As long as LC has investors throwing money at them and not enough borrowers, you should expect interest rates on a risk-adjusted basis to continue decreasing.
+1 Treasury yields have been screaming upwards. 10Y has gone from 1.68% to 2.42% in less than 8 weeks. 30Y from 2.8% to 3.5% same time frame.
Have Lending Club published how they calculate the Expected Default Rate?
Can someone post a link to the lending club yields by note grade? Having trouble finding it
So Lending Club lowered interest rate while increasing expected default rate at the time Mortgage and Bond rate are sharply increased. Lending Club is loosing attractiveness quick
Try closed end levered muni funds. 7% tax free looks pretty good right now.
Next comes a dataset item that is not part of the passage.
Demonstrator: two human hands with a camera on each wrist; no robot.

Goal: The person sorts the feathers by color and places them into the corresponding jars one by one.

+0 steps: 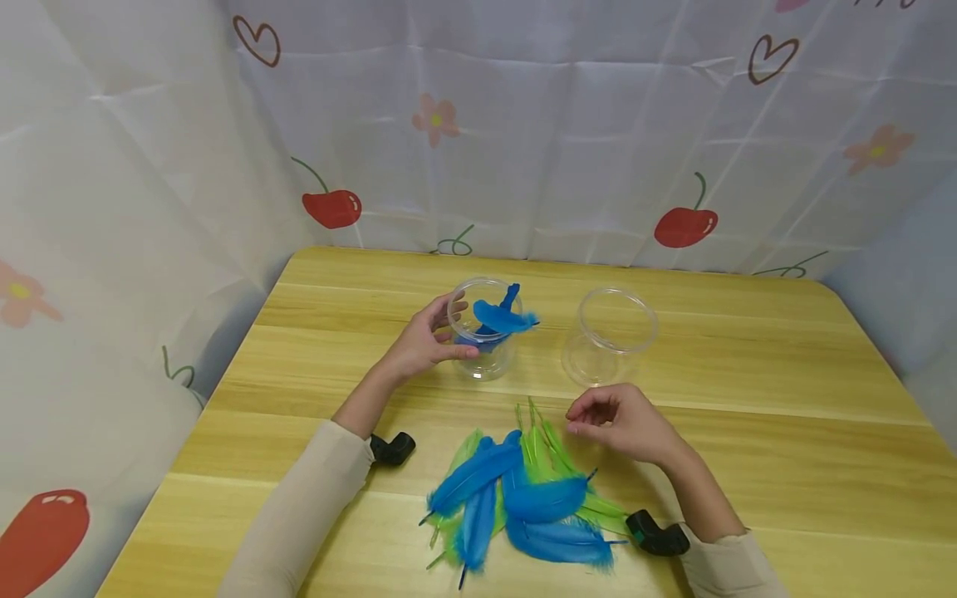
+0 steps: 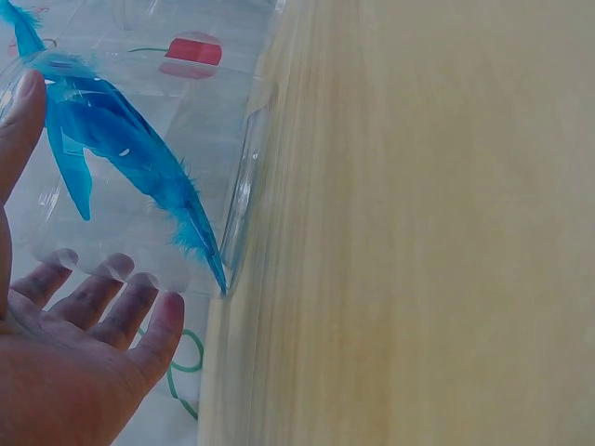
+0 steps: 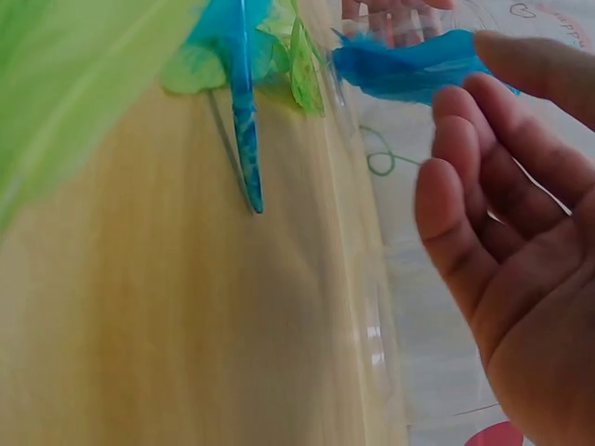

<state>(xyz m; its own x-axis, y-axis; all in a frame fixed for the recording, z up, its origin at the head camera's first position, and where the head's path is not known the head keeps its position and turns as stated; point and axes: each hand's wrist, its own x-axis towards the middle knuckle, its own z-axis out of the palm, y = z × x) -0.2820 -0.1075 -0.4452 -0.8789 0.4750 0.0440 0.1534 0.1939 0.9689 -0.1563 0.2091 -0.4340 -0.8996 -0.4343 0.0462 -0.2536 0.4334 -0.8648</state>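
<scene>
My left hand (image 1: 449, 330) grips a clear plastic jar (image 1: 486, 340) at mid-table, thumb and fingers (image 2: 130, 311) curled round its wall. Blue feathers (image 1: 499, 316) stick out of that jar's mouth, and one (image 2: 121, 139) shows through the wall. My right hand (image 1: 586, 418) hovers just above the far edge of a pile of blue and green feathers (image 1: 516, 498), fingers (image 3: 465, 158) loosely bent and holding nothing. A second clear jar (image 1: 609, 336) stands empty just beyond the right hand.
The wooden table (image 1: 748, 390) is enclosed by a white cloth (image 1: 598, 124) printed with cherries and flowers at the back and left. Black wrist cameras (image 1: 392, 448) (image 1: 658, 536) sit by each forearm. A blue quill (image 3: 246, 139) points toward the empty jar.
</scene>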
Funny, but I didn't hear this was mentioned at the Lendit conference?
If you think you can predict movements in the yield curve, more power to you...
Overall, I think most people should try to hold a diversified portfolio with some allocation to stocks, bonds, alternative investments etc. If you choose to have some fixed income in your portfolio, there are many options besides P2P lending, and all of them got more attractive in the past month (besides P2P it appears) ...
Very good points Peter. Investors are fickle though (just look at fixed income fund flows over the past month), and bringing down expected returns in this environment does not seem wise in my opinion... (nor is it good for my portfolio performance
)
Lowering rates attracts more borrowers, which is probably their chief concern at the moment.
Okay, I perfectly understand LC's ability to set interest rates for whatever reasons and however they choose. They want more borrower demand so they lower rates. We set our own levels of acceptable risk/reward.
I don't understand the change in expected default rates. Does this mean "our earlier estimates were wrong, and they really should have been these new numbers"? Or, "we have loosened our underwriting standards going forward; the old numbers were correct and were our best estimates for loans before our underwriting changes, and now these new numbers are our best estimates for loans going forward"? Or, "we would rather under-promise and over-deliver rather than visa versa so we have tightened our model"? Does anyone know (or does everyone know but me)? Maybe I just didn't get the memo.